INPUT RECORDS
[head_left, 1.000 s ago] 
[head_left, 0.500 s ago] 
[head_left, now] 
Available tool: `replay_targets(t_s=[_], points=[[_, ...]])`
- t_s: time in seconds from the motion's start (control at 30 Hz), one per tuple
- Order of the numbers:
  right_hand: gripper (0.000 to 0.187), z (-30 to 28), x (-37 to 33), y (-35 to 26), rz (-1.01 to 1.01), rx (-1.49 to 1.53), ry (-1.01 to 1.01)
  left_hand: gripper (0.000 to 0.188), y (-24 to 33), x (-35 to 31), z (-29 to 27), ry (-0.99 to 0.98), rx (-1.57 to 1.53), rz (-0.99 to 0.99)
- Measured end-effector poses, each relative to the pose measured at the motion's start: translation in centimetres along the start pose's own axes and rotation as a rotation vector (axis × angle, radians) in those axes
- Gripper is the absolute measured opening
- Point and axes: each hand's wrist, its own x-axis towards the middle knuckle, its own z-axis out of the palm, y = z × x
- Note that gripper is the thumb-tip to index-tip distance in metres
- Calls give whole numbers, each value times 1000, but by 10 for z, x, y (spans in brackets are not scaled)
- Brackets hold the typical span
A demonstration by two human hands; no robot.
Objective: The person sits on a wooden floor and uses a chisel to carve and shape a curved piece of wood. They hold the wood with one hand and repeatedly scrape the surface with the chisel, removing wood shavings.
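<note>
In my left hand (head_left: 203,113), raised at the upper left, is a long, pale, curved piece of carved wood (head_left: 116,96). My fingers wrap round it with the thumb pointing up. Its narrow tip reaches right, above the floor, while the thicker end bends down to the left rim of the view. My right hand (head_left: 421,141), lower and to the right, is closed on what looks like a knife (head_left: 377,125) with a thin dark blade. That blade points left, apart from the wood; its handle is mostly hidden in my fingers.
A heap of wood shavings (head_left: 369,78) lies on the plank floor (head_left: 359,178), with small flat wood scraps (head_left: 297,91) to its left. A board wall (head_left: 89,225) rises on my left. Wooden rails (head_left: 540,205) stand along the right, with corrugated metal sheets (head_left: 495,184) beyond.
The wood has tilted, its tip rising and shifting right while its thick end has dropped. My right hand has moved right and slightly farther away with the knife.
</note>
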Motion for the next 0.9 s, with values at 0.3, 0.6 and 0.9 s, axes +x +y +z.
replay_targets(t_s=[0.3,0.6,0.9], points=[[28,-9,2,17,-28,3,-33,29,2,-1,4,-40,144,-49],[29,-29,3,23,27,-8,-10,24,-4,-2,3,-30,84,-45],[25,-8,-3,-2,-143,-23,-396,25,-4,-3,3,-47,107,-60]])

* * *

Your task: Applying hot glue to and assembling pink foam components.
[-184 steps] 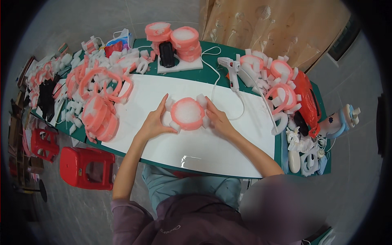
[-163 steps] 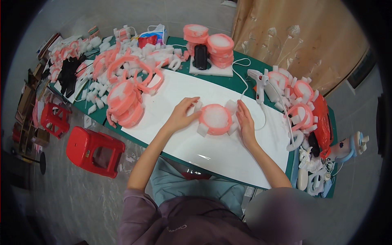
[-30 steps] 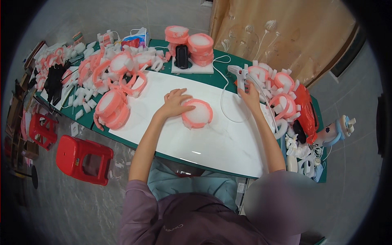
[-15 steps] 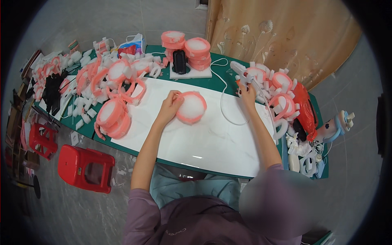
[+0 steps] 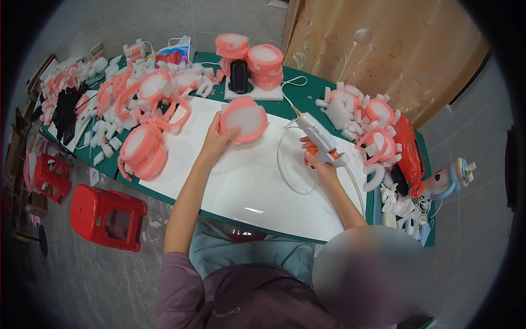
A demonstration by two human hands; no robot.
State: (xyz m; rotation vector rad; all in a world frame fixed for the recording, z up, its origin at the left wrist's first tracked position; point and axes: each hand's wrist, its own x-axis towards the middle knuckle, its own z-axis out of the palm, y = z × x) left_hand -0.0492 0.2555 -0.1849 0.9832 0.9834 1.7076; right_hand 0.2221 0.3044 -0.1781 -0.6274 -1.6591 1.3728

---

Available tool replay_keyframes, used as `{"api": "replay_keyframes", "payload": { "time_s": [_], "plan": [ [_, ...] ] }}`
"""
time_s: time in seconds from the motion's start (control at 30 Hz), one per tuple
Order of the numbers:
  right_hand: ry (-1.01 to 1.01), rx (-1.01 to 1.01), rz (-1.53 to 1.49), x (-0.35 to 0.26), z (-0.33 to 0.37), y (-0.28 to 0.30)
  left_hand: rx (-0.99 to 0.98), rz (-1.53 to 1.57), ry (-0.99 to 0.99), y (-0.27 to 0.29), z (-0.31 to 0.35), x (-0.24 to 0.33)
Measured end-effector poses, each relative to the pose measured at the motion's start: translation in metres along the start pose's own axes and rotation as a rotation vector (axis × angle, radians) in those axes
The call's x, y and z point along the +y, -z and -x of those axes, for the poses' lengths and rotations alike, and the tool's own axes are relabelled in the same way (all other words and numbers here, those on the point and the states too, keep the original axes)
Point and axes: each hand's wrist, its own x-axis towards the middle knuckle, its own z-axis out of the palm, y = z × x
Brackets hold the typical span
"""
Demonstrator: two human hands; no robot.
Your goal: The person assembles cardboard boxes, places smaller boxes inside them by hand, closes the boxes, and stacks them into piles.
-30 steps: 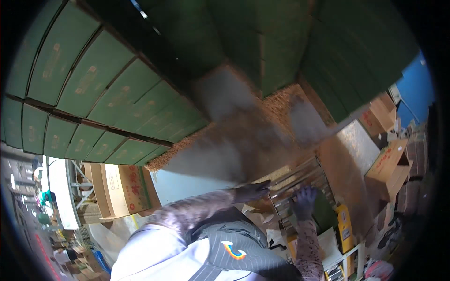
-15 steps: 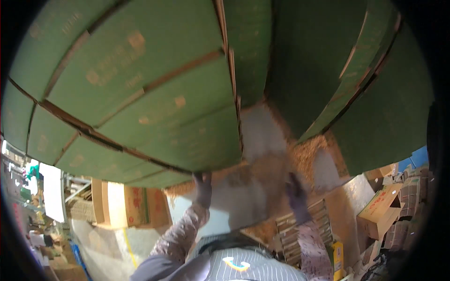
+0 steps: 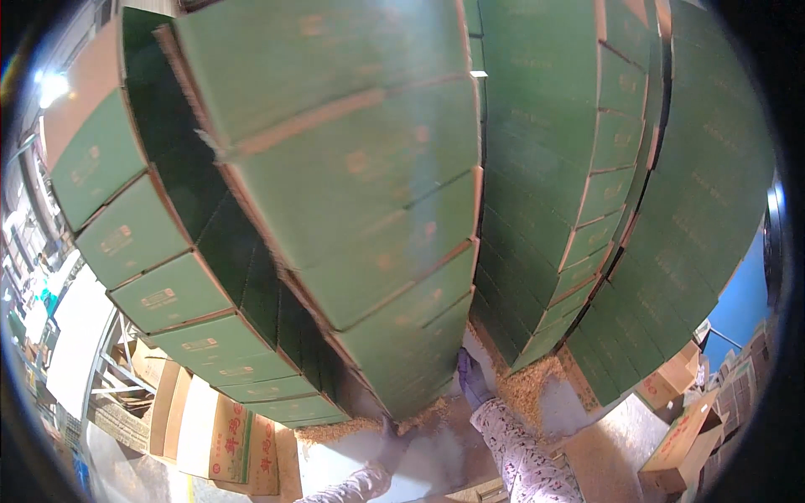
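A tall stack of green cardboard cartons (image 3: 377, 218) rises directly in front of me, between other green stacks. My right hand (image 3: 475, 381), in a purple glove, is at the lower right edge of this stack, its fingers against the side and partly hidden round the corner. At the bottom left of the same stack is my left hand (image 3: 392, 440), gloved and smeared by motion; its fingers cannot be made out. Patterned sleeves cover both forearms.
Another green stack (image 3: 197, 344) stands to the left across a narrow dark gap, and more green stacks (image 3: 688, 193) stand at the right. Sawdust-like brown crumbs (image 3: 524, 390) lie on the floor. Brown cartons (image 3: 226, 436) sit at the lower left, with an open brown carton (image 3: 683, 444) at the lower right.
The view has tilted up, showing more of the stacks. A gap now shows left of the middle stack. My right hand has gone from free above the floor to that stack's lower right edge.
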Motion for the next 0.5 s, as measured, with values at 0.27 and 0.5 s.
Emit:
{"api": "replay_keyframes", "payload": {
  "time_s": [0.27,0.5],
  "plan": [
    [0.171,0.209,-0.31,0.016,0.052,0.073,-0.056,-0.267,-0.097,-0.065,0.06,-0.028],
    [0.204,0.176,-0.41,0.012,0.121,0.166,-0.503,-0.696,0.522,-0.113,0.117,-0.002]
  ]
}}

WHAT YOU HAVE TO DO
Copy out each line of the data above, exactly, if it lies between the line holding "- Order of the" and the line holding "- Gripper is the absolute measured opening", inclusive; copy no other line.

WRITTEN ANSWER
- Order of the numbers:
  right_hand: gripper (0.000 to 0.187), z (-30 to 28), x (-37 to 33), y (-35 to 26), rz (-1.01 to 1.01), rx (-1.49 to 1.53), ry (-1.01 to 1.01)
  left_hand: gripper (0.000 to 0.188), y (-24 to 33), x (-35 to 31), z (-29 to 27), ry (-0.99 to 0.98), rx (-1.57 to 1.53), rz (-0.99 to 0.99)
- Measured end-effector poses, each relative to the pose measured at the motion's start: translation in centimetres along the start pose's own axes and rotation as a rotation vector (axis × angle, radians) in those axes
- Gripper is the absolute measured opening

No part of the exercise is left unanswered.